● **Work task**
Copy the data below exactly, but not the pictures it contains.

● **Dataset excerpt**
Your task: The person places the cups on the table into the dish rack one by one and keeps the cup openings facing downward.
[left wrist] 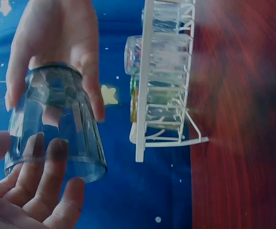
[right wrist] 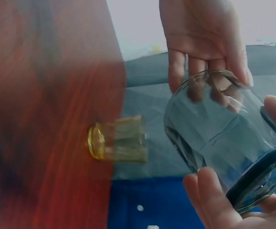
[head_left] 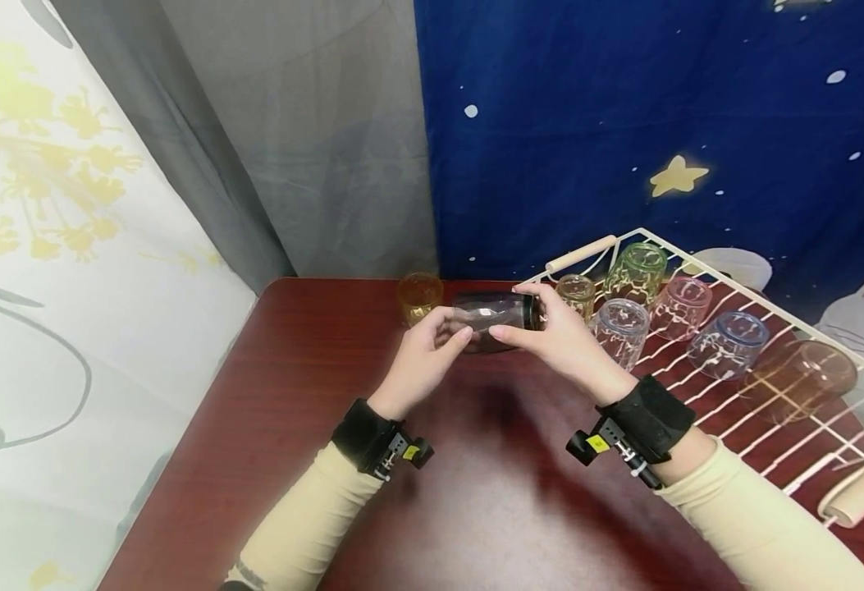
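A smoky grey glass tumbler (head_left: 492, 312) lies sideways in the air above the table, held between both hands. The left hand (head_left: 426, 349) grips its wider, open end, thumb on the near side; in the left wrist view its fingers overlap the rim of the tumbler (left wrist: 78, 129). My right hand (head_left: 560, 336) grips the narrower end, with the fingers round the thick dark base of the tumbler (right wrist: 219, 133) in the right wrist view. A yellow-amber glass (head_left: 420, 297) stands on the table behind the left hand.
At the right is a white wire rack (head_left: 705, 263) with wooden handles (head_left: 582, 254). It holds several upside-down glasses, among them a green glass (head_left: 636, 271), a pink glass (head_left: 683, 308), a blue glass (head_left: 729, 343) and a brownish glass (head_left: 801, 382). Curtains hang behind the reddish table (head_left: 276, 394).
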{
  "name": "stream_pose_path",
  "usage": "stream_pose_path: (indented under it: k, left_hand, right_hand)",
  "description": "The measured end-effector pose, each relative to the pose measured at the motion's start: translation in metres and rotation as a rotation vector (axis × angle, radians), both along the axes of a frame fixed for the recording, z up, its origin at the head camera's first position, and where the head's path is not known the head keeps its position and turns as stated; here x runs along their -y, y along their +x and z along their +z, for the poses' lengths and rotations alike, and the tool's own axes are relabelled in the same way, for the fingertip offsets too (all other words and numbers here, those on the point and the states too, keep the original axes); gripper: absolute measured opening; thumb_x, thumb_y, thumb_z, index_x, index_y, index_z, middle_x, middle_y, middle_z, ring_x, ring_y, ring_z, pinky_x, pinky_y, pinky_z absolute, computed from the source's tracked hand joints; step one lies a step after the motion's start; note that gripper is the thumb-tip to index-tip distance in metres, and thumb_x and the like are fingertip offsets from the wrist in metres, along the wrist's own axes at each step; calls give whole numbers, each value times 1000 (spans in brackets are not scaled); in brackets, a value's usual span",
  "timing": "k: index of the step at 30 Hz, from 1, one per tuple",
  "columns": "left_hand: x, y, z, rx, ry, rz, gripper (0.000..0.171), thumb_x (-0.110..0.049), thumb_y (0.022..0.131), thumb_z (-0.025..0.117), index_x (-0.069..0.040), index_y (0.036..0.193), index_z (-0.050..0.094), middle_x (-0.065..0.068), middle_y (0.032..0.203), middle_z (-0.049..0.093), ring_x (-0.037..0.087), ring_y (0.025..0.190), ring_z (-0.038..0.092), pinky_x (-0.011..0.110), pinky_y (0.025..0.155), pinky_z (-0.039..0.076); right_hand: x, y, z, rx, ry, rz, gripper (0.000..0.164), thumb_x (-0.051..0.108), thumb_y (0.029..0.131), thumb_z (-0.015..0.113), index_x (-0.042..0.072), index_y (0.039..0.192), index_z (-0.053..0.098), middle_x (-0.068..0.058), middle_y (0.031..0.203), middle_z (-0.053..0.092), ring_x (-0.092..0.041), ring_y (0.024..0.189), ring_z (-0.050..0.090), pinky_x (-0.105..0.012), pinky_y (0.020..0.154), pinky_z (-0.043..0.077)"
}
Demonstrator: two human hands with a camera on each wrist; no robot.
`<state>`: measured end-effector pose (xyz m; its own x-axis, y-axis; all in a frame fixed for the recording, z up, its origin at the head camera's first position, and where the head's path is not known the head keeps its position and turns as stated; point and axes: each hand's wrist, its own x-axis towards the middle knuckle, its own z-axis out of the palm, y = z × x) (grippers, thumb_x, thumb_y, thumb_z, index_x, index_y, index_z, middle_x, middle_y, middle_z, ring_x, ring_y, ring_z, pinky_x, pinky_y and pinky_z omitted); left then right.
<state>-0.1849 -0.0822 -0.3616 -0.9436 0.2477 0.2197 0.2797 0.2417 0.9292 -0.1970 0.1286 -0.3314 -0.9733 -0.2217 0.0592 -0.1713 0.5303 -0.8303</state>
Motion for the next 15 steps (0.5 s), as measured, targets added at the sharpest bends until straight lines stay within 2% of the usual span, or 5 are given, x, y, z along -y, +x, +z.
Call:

● **Exercise output**
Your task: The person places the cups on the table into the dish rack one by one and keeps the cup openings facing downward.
[left wrist] 
[right wrist] 
[head_left] 
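A smoky grey glass tumbler (head_left: 492, 312) lies sideways in the air above the table, held between both hands. The left hand (head_left: 426, 349) grips its wider, open end, thumb on the near side; in the left wrist view its fingers overlap the rim of the tumbler (left wrist: 78, 129). My right hand (head_left: 560, 336) grips the narrower end, with the fingers round the thick dark base of the tumbler (right wrist: 219, 133) in the right wrist view. A yellow-amber glass (head_left: 420, 297) stands on the table behind the left hand.
At the right is a white wire rack (head_left: 705, 263) with wooden handles (head_left: 582, 254). It holds several upside-down glasses, among them a green glass (head_left: 636, 271), a pink glass (head_left: 683, 308), a blue glass (head_left: 729, 343) and a brownish glass (head_left: 801, 382). Curtains hang behind the reddish table (head_left: 276, 394).
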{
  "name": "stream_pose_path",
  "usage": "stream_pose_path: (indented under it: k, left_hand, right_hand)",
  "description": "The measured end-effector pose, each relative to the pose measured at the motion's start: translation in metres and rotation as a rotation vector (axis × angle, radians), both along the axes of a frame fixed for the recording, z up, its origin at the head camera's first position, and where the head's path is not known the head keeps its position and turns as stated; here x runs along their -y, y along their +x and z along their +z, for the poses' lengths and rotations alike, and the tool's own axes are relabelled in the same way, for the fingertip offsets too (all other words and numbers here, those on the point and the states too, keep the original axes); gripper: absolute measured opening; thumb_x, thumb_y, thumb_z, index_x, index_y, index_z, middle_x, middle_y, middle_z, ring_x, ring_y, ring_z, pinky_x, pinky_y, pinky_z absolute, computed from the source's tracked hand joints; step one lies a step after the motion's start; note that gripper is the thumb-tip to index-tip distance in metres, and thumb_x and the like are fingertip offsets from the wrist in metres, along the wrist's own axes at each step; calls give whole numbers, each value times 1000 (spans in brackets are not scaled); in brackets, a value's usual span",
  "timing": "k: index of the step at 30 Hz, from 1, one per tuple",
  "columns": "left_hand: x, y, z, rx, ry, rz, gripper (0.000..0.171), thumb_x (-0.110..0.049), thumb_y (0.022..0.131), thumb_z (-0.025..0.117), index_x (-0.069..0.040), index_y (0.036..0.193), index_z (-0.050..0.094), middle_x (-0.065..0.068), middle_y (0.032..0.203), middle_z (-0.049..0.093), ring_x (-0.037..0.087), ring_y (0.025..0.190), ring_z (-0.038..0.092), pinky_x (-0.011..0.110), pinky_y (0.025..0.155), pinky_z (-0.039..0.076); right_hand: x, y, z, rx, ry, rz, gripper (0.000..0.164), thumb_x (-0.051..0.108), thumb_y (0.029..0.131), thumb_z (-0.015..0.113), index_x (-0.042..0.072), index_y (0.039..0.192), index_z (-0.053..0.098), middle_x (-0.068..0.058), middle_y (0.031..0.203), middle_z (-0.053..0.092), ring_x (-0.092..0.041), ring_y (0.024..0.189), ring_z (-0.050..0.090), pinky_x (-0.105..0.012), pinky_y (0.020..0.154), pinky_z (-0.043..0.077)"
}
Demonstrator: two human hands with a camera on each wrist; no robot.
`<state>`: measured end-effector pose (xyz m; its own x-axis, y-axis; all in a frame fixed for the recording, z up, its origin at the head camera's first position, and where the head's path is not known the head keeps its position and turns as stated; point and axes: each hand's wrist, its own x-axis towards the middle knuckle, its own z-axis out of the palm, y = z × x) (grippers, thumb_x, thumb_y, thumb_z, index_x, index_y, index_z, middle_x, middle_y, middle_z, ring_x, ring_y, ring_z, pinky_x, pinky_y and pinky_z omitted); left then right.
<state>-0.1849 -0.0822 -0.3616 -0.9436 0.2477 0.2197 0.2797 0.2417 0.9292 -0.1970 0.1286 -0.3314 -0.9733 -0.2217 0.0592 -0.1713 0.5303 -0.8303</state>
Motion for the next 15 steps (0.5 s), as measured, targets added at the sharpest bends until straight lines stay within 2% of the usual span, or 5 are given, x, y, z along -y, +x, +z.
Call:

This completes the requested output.